When Rogers, et al. examined reports of sarcoidosis in the upper respiratory tract of children, they only found 13 cases documented in the literature. The most common documented symptoms on presentation in the paediatric group were - in decreasing order- localised erythema and oedema, a singular mass, the presence of punctiform submucosal nodules .
In the case we present, the patient had dysphonia, dysphagia and localised erythema and oedema.
Based on our patient presentation, we conclude that tonsillar sarcoidosis can manifest as erythema, oedema of surrounding tissues as well as dysphagia and dysphonia. Abnormal tissue architecture (fibrosis) of the tonsillar pillars was also noted.
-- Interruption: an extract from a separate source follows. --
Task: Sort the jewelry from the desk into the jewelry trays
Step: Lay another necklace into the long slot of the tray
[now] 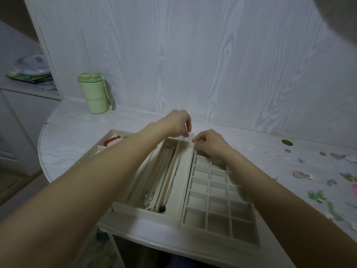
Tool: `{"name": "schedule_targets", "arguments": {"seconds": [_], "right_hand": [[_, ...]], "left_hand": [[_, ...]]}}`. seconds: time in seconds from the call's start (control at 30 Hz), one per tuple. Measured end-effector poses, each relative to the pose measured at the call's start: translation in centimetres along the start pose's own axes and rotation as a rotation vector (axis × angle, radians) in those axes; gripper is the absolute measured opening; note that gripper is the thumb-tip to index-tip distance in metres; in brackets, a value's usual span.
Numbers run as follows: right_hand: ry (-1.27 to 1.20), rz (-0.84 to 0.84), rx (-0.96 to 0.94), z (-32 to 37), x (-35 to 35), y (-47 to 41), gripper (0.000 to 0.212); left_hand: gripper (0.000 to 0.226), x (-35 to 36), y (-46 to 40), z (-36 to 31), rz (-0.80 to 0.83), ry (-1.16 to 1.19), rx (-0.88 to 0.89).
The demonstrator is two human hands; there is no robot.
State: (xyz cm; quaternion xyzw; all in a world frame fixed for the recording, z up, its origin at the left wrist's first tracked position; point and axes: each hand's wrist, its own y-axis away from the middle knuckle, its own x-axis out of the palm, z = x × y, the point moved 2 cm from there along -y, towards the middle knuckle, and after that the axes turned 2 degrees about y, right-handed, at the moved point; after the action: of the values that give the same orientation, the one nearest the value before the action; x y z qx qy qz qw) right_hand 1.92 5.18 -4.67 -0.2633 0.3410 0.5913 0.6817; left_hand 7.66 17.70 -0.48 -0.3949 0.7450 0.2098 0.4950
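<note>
Two bare arms reach over the white desk (77, 132). Left hand (178, 122) pinches a necklace (174, 176) in the long tray (185, 182); right hand (209, 143) is curled, grip unclear. Green cup (93, 93) stands by the wall.

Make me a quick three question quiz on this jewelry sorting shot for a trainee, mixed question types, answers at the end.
1. True or false: the grid tray already holds several rings.
2. Which hand pinches the top of the chain necklace? A left hand, B right hand
3. Fill in: the green cup stands at the desk's far ___ side.

Key: 1 false, its compartments that show are bare. 2 A. 3 left.
</note>
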Motion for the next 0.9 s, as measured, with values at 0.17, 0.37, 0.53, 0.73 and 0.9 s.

A definite diagnosis of isolated unilateral tonsillar sarcoidosis requires exclusion of other possible pathologies such as lymphoma, squamous cell carcinoma and infective processes like Tuberculosis.
While less than 2% of patients with sarcoidosis have hypercalcemia, the workup in our patient showed a normal calcium and ACE level. Given the presentation, the Imaging and Histopathology was reviewed by the Head and Neck Tumour Board. Their consensus opinion was that this represented an extremely rare case of Isolated Tonsillar Sarcoidosis with no systemic manifestations of the disease.
While Karakantza, et al. have postulated that sarcoid disease can predispose to lymphoid malignancy due to a disturbance of the immune system, this theory was however not supported by Seersholm, et al. who followed 245 patients for 25 years [13,14]. Given the unusual presentation, we plan to follow our patient up with a repeat PET scan in the upcoming months.
Isolated tonsillar sarcoidosis can be an unexpected finding in a patient presenting with tonsillar asymmetry and localised oedema and erythema of a tonsillar pillar and the surrounding tissue. The patient may present with symptoms such as dysphagia and dysphonia. In such cases, clinical vigilance is warranted. Other pathologies such as lymphoma, squamous cell carcinoma, infective processes and foreign body/immune mediated conditions should be excluded. When sarcoidosis is confirmed, involvement of other sites should be excluded.
Declarations of interest from both authors: None.